Willios swallowed. “I do not understand, Your Majesty, for what reason you would bring them. They are dullards of mind, half-mad, if I dare say so. Save for their… absence of fear or pain, I see little use in them. They obey no orders, and most of the time, I doubt they even hear them. Why keep such… things… near the heart of your host?”
Mavius said nothing. He simply stared.
Five seconds passed. Ten.
To Willios, it felt like an age. The silence pressed down on him, heavy and suffocating. And then , gods help him , he thought he saw it: a flicker of sadness in those lifeless eyes behind the mask.
“I brought them,” Mavius said at last, his voice lowering, almost reverent, “because they were to be the key that would win us this war.” He exhaled slowly, as though the admission itself carried weight. “I have spent so much effort, so much hope upon them… You can imagine my regret that it seems I will not need them.”
Willios hesitated. “But… what are they for?”
The Imperator turned away, looking once more toward the city lights below. His gauntlet tapped lightly on the marble sill, a slow rhythm that made Willios’ stomach knot. “Have you heard,” Mavius asked quietly, “of the barbarians that met us at our gates? Of that first charge?”
Willios frowned. “I have, Your Majesty.”
“Then you know what they saw,” Mavius continued. “They are similar to them.”
For a heartbeat, Willios could not breathe. The blood in his face drained cold. He realized , far, far too late ,what his liege was saying.

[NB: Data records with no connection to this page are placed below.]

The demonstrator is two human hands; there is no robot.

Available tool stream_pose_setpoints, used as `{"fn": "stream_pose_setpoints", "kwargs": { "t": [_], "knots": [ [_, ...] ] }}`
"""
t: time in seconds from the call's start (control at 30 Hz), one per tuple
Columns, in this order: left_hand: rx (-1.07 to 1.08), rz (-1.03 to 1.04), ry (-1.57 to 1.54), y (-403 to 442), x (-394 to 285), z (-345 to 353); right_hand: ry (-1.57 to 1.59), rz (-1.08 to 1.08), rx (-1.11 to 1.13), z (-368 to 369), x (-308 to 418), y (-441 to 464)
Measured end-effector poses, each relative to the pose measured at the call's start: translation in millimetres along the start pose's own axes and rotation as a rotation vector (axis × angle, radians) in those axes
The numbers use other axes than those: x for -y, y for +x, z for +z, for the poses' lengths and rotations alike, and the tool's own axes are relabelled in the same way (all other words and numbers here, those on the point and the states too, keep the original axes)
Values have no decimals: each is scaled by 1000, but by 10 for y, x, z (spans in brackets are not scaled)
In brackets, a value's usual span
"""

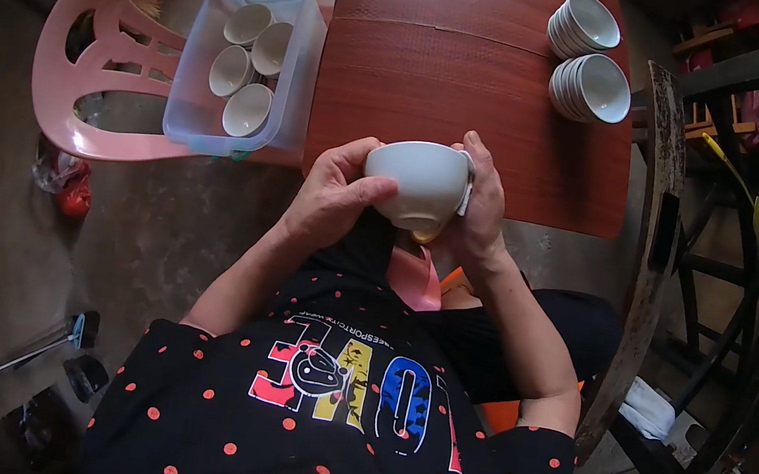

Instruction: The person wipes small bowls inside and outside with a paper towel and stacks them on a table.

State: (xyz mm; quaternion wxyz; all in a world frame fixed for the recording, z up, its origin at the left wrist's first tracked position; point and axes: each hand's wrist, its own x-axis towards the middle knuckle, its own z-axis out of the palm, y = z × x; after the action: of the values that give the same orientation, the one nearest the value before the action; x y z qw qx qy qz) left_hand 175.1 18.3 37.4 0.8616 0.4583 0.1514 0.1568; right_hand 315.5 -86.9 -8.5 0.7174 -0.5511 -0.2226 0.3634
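A white bowl (415,177) is held up at the near edge of the table, its side and foot turned towards me. My left hand (336,194) grips its left side, thumb pressed on the outer wall. On the other side my right hand (484,210) is closed around the bowl, with a thin white piece (465,194), perhaps cloth, between palm and bowl. A small yellow bit shows below the bowl; I cannot make out what it is. The fingers of both hands are partly hidden behind the bowl.
Two stacks of bowls, a rear stack (584,27) and a front stack (591,89), stand at the table's (429,73) right. A clear plastic bin (302,71) with several bowls sits on a pink chair (62,49) at left. A dark wooden frame (649,234) stands right.
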Motion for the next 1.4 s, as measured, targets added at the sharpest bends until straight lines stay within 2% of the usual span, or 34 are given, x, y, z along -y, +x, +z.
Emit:
{"fn": "stream_pose_setpoints", "kwargs": {
  "t": [0.03, 0.07, 0.1, 0.13, 0.17, 0.2, 0.23, 0.27, 0.3, 0.33, 0.4, 0.43, 0.47, 0.53, 0.6, 0.63, 0.7, 0.73, 0.8, 0.83, 0.87, 0.93, 1.0, 1.03, 1.1, 1.13, 1.27, 1.33, 1.37, 1.4],
  "knots": [
    [-19, 4, 8, -5, 26, 15, 345, 263, -59, 136, 326, -68],
    [-38, 6, 16, -11, 43, 20, 343, 266, -55, 110, 342, -53],
    [-41, 5, 13, -25, 45, -1, 162, 221, 4, 50, 355, -38],
    [10, -53, 187, -37, 39, -33, -18, 175, 62, 24, 370, -35],
    [63, -111, 360, -46, 38, -49, -20, 179, 62, 31, 388, -46],
    [84, -136, 438, -51, -18, 18, -439, -116, 148, 50, 432, -58],
    [82, 36, 655, -29, 52, 23, -853, -419, 232, 73, 475, -64],
    [81, 211, 872, 4, 115, 18, -1088, -662, 302, 131, 499, -52],
    [75, 284, 975, 24, 116, 27, -1088, -662, 300, 144, 484, -42],
    [80, 283, 975, 22, 81, 28, -945, -584, 288, 144, 462, -28],
    [63, -88, 641, -1, -28, -4, -667, -343, 202, 127, 460, -19],
    [67, -140, 464, -2, -50, -41, -365, -157, 153, 102, 411, -19],
    [71, -137, 468, 10, -23, -46, -61, 23, 105, 79, 366, -8],
    [14, 40, -118, 17, 49, -31, 47, 9, 92, 156, 350, -56],
    [-3, 39, -205, 2, 74, -18, -302, -392, -101, 232, 264, -98],
    [5, 53, -191, -5, 126, -41, -300, -394, -106, 200, 275, -75],
    [11, 60, -180, -18, 171, -70, 71, 47, 21, 110, 316, -26],
    [32, 11, 0, -23, 169, -92, 72, 50, 16, 113, 339, -30],
    [52, -81, 326, -25, 150, -90, -547, -216, 67, 135, 431, -26],
    [36, -2, 485, -14, 144, -11, -861, -591, 119, 185, 452, -21],
    [18, 79, 645, 2, 144, 59, -997, -621, 165, 217, 453, -34],
    [13, 59, 759, 4, 153, -19, -1175, -737, 282, 175, 417, -25],
    [48, -36, 644, 20, 120, -87, -719, -387, 160, 161, 411, -6],
    [39, -81, 418, 11, 66, -64, -579, -292, 135, 113, 388, 15],
    [-2, 37, 111, 27, 105, -69, 56, 51, 135, 79, 320, 20],
    [-3, 46, -109, 20, 99, -55, 94, -6, 144, 75, 290, 20],
    [-17, 19, -214, 44, 98, -99, 212, 56, -2, 162, 334, -36],
    [-2, 17, -9, 80, 10, -133, 308, 191, 47, 109, 383, 2],
    [-1, 16, -8, 94, -21, -150, 310, 190, 46, 68, 358, 27],
    [18, 50, 218, 105, -48, -166, 47, 111, 60, 33, 329, 50]
  ]
}}
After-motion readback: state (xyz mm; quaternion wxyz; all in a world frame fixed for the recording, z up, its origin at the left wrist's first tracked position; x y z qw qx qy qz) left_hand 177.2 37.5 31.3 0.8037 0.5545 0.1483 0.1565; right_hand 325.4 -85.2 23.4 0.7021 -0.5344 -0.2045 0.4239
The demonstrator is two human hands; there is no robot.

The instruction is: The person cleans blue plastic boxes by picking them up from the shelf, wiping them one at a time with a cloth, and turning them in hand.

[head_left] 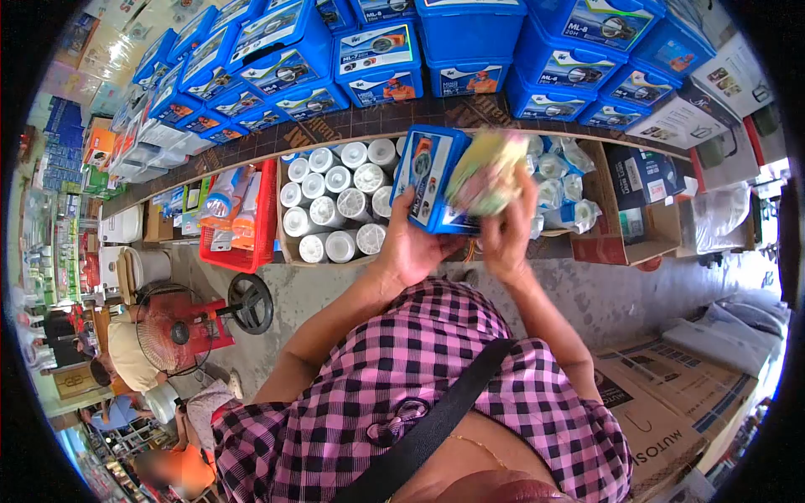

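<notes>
You have a blue box (pixel 425 172) up in your left hand (pixel 415 251) — a small block, tilted, its printed label showing a picture of a lamp. The cloth (pixel 488 174) bunched in your right hand (pixel 507 226) is yellowish and pink, crumpled and blurred — it hides part of the box's right side.

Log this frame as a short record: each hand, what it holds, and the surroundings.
Left hand: holds a blue box, tilted
Right hand: grips a crumpled, multicoloured cloth, blurred, in front of part of the box
Shelf beyond: stacked blue boxes with printed labels
Lower level: red basket on the left; white cylinders right of it
Floor, left: red fan
Unclear: small print on the held box
</notes>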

“Demons,” he whispered, the word escaping before he could stop it. He half turned, as though even speaking the name might summon divine wrath.
“Simply men,” Mavius replied”That bled, piss and shit”.
But Willios saw the lie for what it was.
The lord of the Fingers lowered his gaze, his heart hammering against his ribs. The realization came upon him like ice in his veins.
They were bringing demons, into the heart of Romelia.
They were traitors in more than one way, not only to their nation but even to their gods.